Disaccharide 6 (40 mg, 38.4 μmol) was dissolved in 7N NH₃/MeOH (20 mL) and kept at 4 °C for 3 days. The solvent was removed with airflow to give a crude product (41 mg, 384 μmol), into which sat. aq. Na₂CO₃ (0.5 mL) was added, followed by purification with reversed phase (H₂O) chromatography to give the product 7 as a colorless solid (14mg, 75%). ¹H NMR (400 MHz, D₂O): δ 6.06–5.93 (m, 1H, –CH₂–CH=CH₂), 5.73–5.64 (m, 2H, H-2, H-3), 5.51 (d, 1H, J_POCH = 7.5 Hz, H-1’), 4.94 (s, 1H, H-1), 4.31–4.07 (m, 3H, H-4, –CH₂–CH=CH₂), 4.06–3.68 (m, 11H, H-2, H-3, H-5, H-6a, H-6b, H-2’, H-3’, H-4’, H-5’, H6’a, H-6’b). ¹³C NMR (100 MHz, CDCl3): δ 133.12 (–CH₂–CH=CH₂), 118.50 (–CH₂–CH=CH₂), 98.71 (C-1), 96.42, 96,36 (C-1’), 73.73, 72.52, 72.46, 71.7, 71.64, 70.35, 70.26, 70.04, 69.93, 69.82, 68.22, 66.29, 60.71, 60.67. (C-2, C-3, C-4, C-5, C-6, C-2’, C-3’, C-4’, C-5’, C-6’, –CH₂–CH=CH₂). ³¹P NMR (162 MHz, CDCl₃): δ −2.18. HRMS (ESI): Calcd for C₁₅H₂₆O₁₄P [M+Na]⁺ : 507.0850, found: 507.0834

3.4. Binding interaction of Manα1PO₄ glycomimetic with PRRs rhDectin-1, rhMannose and rhMincle.

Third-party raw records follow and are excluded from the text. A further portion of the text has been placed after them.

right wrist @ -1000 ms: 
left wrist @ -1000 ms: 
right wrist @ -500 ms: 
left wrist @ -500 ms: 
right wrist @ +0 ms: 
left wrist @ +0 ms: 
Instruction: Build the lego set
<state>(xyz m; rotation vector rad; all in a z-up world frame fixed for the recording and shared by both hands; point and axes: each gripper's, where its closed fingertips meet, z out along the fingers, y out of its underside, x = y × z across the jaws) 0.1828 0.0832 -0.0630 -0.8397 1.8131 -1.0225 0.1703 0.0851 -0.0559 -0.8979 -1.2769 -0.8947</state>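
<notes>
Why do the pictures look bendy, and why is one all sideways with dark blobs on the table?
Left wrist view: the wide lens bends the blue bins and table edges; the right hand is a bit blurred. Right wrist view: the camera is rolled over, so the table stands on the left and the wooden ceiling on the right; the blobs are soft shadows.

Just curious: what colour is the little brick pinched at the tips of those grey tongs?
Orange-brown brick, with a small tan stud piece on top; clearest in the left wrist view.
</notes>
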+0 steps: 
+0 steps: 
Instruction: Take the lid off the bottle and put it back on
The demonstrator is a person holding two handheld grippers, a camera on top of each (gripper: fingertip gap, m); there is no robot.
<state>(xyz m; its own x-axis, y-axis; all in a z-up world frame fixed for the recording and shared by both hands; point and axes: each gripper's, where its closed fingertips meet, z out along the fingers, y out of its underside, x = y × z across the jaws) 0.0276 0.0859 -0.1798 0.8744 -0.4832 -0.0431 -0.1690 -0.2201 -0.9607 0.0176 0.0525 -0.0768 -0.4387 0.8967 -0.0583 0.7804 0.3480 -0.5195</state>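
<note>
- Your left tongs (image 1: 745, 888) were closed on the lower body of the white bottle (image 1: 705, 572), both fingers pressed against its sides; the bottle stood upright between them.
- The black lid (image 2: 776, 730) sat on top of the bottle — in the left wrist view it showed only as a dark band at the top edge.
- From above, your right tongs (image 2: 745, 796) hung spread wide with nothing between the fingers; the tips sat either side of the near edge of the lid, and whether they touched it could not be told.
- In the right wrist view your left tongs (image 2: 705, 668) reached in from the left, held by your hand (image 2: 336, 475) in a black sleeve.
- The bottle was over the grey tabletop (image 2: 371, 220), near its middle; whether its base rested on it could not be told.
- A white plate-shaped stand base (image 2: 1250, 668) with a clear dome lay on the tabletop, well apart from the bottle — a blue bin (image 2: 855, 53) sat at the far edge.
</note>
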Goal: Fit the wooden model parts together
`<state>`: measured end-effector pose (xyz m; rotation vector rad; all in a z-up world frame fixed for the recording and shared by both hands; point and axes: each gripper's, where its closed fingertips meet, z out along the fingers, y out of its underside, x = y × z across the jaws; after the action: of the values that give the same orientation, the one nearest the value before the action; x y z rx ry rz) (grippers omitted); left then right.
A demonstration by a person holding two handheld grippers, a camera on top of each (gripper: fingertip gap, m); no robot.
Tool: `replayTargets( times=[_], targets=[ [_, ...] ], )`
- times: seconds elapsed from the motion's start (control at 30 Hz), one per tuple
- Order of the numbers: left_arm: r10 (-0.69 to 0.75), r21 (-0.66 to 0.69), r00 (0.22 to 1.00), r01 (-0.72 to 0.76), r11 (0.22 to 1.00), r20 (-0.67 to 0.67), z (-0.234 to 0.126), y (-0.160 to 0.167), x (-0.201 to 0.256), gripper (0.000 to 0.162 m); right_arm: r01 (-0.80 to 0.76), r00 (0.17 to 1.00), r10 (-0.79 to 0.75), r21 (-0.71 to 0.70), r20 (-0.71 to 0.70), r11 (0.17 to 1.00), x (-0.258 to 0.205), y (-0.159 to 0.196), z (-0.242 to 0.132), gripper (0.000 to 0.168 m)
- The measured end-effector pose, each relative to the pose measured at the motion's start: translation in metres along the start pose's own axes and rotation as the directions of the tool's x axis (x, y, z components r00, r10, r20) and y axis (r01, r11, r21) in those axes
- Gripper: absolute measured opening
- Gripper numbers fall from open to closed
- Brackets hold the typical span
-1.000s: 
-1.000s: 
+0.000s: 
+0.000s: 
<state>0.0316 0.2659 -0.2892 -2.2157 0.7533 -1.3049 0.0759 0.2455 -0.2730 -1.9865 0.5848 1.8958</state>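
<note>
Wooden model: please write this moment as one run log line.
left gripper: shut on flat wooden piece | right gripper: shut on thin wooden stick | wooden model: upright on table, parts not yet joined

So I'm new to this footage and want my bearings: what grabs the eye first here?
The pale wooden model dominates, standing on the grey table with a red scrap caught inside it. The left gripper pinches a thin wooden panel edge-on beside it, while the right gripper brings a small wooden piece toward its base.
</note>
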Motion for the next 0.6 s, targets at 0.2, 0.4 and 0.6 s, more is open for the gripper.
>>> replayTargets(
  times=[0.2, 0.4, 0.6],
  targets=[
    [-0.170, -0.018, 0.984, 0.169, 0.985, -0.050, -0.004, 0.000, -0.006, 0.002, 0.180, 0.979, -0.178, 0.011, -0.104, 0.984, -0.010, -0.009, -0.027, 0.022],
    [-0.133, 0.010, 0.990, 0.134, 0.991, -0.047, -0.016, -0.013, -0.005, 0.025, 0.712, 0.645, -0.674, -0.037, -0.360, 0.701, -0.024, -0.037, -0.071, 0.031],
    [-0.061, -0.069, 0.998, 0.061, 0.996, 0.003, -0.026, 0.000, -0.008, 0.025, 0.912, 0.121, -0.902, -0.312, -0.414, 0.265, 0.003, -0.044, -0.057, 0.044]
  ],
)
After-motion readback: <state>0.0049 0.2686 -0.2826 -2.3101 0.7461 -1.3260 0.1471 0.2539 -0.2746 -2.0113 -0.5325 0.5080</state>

Assessment of mannan binding interactions to the recombinant human Dectin-1, Mannose receptors and Mincle (R&D systems) were carried out on an Octet K2 BLI instrument (ForteBio) in 10X Kinetics Buffer (pH7.4) at 30°C and 1000 rpm. Increasing concentrations of the Manα1PO₄ glycomimetic (3.125–400 μg/mL) were used to generate respective saturation curves, after which the binding affinities were calculated for mannans isolated from C. albicans and C. auris clinical strains as previously described[12]. The Ni-NTA biosensor was subjected to a 3-minute equilibration prior to 10 minutes of exposure 0.1 ug/mL HIS-tagged rhDectin-2 or rhMannose receptor proteins and final a 10-minute dissociation in 10X kinetics buffer for measuring the BLI signal, consistently 20 seconds after transferring. Subsequently followed by a series of similar 5-minute exposures to an increasing concentration (2-fold) of carbohydrate. To control for receptor dissociation during the experiment, a parallel biosensor with the immobilized receptors was placed in the 10X kinetics buffer without respective carbohydrate exposure. Data analysis was performed using the GraphPad Prism 9.0 software and the dissociation constant K_D is presented as mean value with 95% confidence intervals.

High Lights.

• Candida auris is an emerging fungal pathogen that is a public health threat

• Synthesis of a Manα1PO₄ disaccharide found in Candida auris phosphomannan

• Structural characterization of the Manα1PO₄ glycomimetic using 1D and 2D NMR

• Manα1PO₄ glycomimetic is recognized by rhDectin-2, rhMincle and rhMannose receptors

• Manα1PO₄ glycomimetic may be useful in developing drugs/vaccines against C. auris

Data statement

All data are available in the manuscript or supplementary materials. All data reported in this manuscript will be made available through the lead contact.